Entonces, aunque no soy un padre que se preocupa, no puedo evitar pensar en ello. Soy consciente. Cuando compramos nuestra casa e inscribimos a nuestros hijos en la escuela primaria más cercana, sabía que la escuela estaba al alcance del oído. Me alegró notar que podía alcanzarlo en 120 segundos en un sprint muerto si alguna vez lo necesitaba.

El hoyo en el estómago de cada padre en Long Beach ha dado forma a nuestra ciudad de maneras sutiles e importantes. Se colocaron cercas alrededor de las escuelas secundarias después de Columbine, y las escuelas primarias y secundarias se cerraron con cercas perimetrales en 2018 después de que los padres lo exigieran a raíz de Sandy Hook. Hay un costo para ese miedo. Cuando era niño, todos jugábamos al baloncesto en la escuela primaria cercana o al fútbol en el césped.
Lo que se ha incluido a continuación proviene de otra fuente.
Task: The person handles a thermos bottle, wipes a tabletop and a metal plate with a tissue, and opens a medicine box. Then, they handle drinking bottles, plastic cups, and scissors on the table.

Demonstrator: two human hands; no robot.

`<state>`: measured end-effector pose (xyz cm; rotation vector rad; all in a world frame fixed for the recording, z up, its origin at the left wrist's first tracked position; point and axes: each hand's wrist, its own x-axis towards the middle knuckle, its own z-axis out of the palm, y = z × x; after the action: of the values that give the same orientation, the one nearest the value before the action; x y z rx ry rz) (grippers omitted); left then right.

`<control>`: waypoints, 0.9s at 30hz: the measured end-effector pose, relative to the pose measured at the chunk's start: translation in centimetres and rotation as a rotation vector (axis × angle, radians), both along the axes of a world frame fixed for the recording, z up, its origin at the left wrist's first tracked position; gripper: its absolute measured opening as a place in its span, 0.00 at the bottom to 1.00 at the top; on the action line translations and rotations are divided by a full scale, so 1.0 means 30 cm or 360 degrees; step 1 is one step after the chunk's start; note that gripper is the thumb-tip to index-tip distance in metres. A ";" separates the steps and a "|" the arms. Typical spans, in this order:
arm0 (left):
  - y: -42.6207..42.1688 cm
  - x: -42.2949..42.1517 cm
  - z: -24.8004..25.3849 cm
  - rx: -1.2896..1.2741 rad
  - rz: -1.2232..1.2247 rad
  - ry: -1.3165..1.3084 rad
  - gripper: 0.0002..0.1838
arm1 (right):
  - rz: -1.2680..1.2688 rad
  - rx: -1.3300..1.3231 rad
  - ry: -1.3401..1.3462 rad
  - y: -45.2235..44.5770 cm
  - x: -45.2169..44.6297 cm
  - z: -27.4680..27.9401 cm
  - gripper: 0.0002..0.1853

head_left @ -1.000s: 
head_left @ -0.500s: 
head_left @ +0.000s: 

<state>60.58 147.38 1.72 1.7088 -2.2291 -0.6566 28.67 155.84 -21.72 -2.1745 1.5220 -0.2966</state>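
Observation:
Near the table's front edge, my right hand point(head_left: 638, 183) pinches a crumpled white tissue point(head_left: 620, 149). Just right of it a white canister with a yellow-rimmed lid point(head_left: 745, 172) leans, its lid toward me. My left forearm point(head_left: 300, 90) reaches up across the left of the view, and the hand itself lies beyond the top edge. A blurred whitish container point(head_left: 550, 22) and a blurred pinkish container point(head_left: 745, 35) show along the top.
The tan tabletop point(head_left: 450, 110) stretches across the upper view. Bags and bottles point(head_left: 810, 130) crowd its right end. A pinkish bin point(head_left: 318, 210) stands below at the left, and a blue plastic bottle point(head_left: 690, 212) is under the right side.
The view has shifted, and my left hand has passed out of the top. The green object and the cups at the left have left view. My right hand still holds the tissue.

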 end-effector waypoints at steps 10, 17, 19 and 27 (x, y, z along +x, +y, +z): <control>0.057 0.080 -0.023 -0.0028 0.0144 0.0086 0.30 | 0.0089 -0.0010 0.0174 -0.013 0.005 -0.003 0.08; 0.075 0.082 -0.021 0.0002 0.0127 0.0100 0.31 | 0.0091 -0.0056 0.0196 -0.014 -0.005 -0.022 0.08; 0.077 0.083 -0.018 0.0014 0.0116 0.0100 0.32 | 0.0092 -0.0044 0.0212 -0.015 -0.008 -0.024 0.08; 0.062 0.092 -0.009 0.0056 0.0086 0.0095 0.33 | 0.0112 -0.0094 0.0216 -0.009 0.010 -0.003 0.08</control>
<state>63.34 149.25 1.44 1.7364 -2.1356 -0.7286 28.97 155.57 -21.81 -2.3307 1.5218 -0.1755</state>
Nuestro distrito escolar es el terrateniente más grande de la ciudad y para muchos de nosotros mientras crecíamos, también era un sistema secundario de parques, uno que los niños ahora no pueden experimentar los fines de semana o las noches de verano.

Es fácil olvidar el miedo que construyó esas cercas. Son parte de nuestro paisaje ahora, al igual que los tiroteos en las escuelas. Es fácil desconectarse la mayor parte del tiempo, y es fácil odiar cada minuto del ciclo de enjuague y repetición que se desarrolla después de un disparo. Algunos amigos publicarán en las redes sociales sobre el control de armas. Algunos publicarán sobre seguridad escolar y salud mental. Algún político se hará viral gritando al respecto. Fingiremos que hay una única solución cuando necesitamos todas las soluciones y no obtendremos ninguna. Habrá muy poca empatía, habrá aún menos cambio.

Y seguiremos dejando a nuestros hijos todas las mañanas e intentaremos no pensar en ello. Intentaremos no preocuparnos, pero nos preocuparemos todos los días. Y algún día aparecerá otra alerta de noticias en nuestros teléfonos y ese hoyo en nuestros estómagos volverá a estar allí, justo donde siempre ha estado.